Although dime letters have since fallen by the wayside, chain letters were never totally stifled. In 1978, students at Harvard became fascinated by the “Circle of Gold” ploy sweeping the nation, where a letter could be purchased for $100 from some well-meaning seller. Fifty of those dollars would go to the person selling the letter, and the remaining $50 would be mailed to an address at the top of a list of names and addresses. The top name would be crossed out, the second place name moved up, and the buyer would attempt to sell two more letters. These were interesting marriages of chain letters as pyramid schemes, a theme that has often repeated itself.

Often, chain letters took delight in provoking a person’s superstitious nature, warning of severe consequences for not following the instructions. In some cases, there was a caution that not advancing the message would result in no change to the status quo. In others, it would be an outright warning of misfortune. These often contained testimonials that tried to personalize fate by detailing the name of a past recipient who either followed the instructions and prospered or didn’t follow the instructions and was immediately struck by a bus. For people who might otherwise be prone to tossing the letter, it helped ensure that the deliverer’s message (or scam) would be tended to properly.

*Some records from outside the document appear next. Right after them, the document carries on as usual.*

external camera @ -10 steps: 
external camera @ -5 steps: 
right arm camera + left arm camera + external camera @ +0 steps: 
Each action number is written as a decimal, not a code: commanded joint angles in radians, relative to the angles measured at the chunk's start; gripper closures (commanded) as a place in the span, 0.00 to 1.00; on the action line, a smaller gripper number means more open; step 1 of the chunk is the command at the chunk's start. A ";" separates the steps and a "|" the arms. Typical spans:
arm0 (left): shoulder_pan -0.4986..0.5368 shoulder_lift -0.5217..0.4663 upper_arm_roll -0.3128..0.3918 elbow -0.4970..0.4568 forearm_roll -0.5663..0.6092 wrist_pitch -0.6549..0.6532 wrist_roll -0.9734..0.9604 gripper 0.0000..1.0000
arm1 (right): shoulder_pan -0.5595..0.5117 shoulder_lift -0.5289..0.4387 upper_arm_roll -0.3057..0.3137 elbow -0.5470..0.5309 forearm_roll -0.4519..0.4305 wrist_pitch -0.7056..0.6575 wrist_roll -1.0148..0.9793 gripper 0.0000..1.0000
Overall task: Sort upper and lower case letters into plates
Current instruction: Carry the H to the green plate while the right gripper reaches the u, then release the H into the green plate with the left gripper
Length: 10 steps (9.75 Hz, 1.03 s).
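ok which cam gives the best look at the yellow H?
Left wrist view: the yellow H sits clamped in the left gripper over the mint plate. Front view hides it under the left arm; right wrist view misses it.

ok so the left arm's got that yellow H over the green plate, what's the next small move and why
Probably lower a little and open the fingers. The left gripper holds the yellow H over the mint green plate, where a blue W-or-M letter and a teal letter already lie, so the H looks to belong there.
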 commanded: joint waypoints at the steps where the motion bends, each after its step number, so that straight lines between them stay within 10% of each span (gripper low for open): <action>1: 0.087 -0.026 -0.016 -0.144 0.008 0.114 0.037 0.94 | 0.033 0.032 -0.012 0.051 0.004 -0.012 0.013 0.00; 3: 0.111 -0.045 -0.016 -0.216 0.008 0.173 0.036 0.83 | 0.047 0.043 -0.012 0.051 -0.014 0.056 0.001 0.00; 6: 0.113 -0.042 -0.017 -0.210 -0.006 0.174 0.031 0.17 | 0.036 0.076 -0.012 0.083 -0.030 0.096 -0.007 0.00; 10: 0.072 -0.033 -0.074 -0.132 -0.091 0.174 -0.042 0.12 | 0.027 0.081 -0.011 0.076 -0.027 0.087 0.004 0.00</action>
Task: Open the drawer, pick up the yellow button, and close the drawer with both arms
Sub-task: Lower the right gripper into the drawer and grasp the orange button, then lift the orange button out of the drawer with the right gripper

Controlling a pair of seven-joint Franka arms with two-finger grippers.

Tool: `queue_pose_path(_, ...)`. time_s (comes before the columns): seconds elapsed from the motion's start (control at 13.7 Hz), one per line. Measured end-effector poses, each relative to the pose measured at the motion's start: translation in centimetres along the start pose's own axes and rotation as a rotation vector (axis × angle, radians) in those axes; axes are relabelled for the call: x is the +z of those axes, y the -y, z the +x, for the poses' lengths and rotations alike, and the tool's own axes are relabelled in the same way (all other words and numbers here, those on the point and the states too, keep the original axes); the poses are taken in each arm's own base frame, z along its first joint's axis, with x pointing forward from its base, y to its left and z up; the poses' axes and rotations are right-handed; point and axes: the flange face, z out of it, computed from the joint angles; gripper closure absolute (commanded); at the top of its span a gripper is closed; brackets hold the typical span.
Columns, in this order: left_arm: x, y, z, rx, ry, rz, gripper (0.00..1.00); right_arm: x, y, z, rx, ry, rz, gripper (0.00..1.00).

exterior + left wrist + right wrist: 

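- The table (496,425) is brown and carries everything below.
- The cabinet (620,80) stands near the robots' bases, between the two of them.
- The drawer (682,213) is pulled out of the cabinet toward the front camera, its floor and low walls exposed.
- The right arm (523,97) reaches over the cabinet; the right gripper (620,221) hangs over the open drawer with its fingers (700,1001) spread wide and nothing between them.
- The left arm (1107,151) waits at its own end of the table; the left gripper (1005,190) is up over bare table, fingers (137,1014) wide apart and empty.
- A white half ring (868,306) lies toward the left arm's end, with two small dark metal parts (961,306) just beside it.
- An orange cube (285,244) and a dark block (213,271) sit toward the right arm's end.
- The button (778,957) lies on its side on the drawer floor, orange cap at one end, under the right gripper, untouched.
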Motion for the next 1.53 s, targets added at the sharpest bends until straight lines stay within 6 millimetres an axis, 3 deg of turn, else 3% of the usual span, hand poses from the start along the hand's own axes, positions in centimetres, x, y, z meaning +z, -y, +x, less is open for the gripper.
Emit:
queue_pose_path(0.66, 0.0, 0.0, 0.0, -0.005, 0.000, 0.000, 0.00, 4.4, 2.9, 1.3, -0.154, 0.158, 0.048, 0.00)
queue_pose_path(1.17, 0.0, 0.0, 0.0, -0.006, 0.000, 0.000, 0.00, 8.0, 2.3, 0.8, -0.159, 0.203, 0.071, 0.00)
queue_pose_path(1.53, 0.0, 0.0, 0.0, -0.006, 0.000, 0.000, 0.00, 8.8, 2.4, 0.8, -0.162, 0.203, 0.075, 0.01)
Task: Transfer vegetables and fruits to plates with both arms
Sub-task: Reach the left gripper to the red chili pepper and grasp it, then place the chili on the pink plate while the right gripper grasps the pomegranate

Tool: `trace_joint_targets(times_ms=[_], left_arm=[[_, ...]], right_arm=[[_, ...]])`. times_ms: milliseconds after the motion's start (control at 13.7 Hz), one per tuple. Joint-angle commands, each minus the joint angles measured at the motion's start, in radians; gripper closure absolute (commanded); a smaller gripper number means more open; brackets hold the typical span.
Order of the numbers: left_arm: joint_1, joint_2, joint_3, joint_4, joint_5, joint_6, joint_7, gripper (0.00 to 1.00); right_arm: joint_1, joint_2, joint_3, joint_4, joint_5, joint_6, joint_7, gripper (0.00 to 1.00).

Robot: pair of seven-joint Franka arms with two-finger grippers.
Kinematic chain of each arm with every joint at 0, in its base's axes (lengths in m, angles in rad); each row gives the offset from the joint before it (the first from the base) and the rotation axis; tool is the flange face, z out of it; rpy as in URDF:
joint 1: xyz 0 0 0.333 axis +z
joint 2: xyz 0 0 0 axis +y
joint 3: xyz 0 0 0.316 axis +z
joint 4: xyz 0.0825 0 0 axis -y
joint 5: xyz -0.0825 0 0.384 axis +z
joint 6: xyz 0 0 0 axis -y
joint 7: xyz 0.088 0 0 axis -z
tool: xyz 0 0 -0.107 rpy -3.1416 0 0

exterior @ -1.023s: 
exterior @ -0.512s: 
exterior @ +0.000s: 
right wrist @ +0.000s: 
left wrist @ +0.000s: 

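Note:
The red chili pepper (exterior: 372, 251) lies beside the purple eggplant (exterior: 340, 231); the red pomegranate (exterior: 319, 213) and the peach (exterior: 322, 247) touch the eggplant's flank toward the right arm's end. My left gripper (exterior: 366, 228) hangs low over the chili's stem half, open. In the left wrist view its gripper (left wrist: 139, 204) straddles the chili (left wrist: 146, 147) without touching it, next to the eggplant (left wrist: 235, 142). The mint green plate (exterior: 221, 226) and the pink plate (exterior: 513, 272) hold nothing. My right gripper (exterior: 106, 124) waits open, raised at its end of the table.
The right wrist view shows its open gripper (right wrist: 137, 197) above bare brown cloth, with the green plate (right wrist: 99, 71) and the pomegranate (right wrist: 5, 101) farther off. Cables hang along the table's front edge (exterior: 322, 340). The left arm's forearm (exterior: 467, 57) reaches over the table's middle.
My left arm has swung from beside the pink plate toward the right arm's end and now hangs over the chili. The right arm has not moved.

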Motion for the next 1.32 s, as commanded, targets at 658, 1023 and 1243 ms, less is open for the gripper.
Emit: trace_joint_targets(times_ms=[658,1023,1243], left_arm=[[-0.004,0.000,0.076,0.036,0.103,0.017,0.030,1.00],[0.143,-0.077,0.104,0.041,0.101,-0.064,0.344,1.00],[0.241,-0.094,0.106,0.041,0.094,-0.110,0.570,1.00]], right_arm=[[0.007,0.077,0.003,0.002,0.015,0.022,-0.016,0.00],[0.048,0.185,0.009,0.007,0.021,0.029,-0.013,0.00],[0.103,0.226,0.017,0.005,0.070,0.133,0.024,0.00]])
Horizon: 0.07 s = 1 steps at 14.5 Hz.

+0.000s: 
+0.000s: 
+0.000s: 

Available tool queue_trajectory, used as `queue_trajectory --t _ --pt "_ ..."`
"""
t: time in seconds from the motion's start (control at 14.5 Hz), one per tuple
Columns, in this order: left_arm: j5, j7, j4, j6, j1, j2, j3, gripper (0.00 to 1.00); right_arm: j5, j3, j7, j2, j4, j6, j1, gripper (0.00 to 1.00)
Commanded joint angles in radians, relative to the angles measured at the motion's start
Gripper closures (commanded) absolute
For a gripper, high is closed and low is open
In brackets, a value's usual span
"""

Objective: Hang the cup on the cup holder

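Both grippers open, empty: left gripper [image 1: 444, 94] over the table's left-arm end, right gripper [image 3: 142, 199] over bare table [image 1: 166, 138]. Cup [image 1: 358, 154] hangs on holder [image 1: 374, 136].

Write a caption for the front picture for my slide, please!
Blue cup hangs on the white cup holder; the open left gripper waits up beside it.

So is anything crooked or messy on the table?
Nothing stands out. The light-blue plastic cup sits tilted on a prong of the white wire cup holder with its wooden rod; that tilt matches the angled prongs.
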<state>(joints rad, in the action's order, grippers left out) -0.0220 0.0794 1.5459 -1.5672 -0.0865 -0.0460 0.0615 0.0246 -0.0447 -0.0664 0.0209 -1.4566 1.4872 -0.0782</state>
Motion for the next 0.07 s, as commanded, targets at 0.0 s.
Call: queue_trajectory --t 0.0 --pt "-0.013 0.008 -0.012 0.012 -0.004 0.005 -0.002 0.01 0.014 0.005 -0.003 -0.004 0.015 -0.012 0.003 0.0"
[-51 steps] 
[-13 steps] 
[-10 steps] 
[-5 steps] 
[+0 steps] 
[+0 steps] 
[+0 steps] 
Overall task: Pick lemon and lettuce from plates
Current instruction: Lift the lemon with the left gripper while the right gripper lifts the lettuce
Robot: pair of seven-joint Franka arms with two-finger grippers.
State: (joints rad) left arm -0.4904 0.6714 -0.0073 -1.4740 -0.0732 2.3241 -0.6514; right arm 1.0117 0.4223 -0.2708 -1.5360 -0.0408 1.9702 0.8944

In the 1990s, just before email replaced physical letters as the delivery method of choice for these pyramid scams and religious tracts, an unknown source perpetuated what became known as the “underpants exchange.” The letter read:

"Send one pair of pretty underwear of your choice to the person listed below, and send a copy of this letter to six friends…If you can't do this in seven days, please notify me because it isn't fair to those who have participated…You will receive 36 pairs of pretty panties!"

Despite whatever curious urge was gripping the originator, the pretty panties circulation thrived: The Baltimore Sun reported several satisfied enrollees who got mailed several pairs of underwear every week.

Chain letters still exist, primarily as social media threads that solicit money or gifts for lists of people in the hopes a person’s “turn” will eventually come. Aside from the occasional deluge of undergarments, it’s always a losing proposition. When Denver’s Send-a-Dime Depression scam came to an end, more than 100,000 “dead” letters were forwarded to the real winner: the U.S. Treasury, which took possession of $3000 in dimes.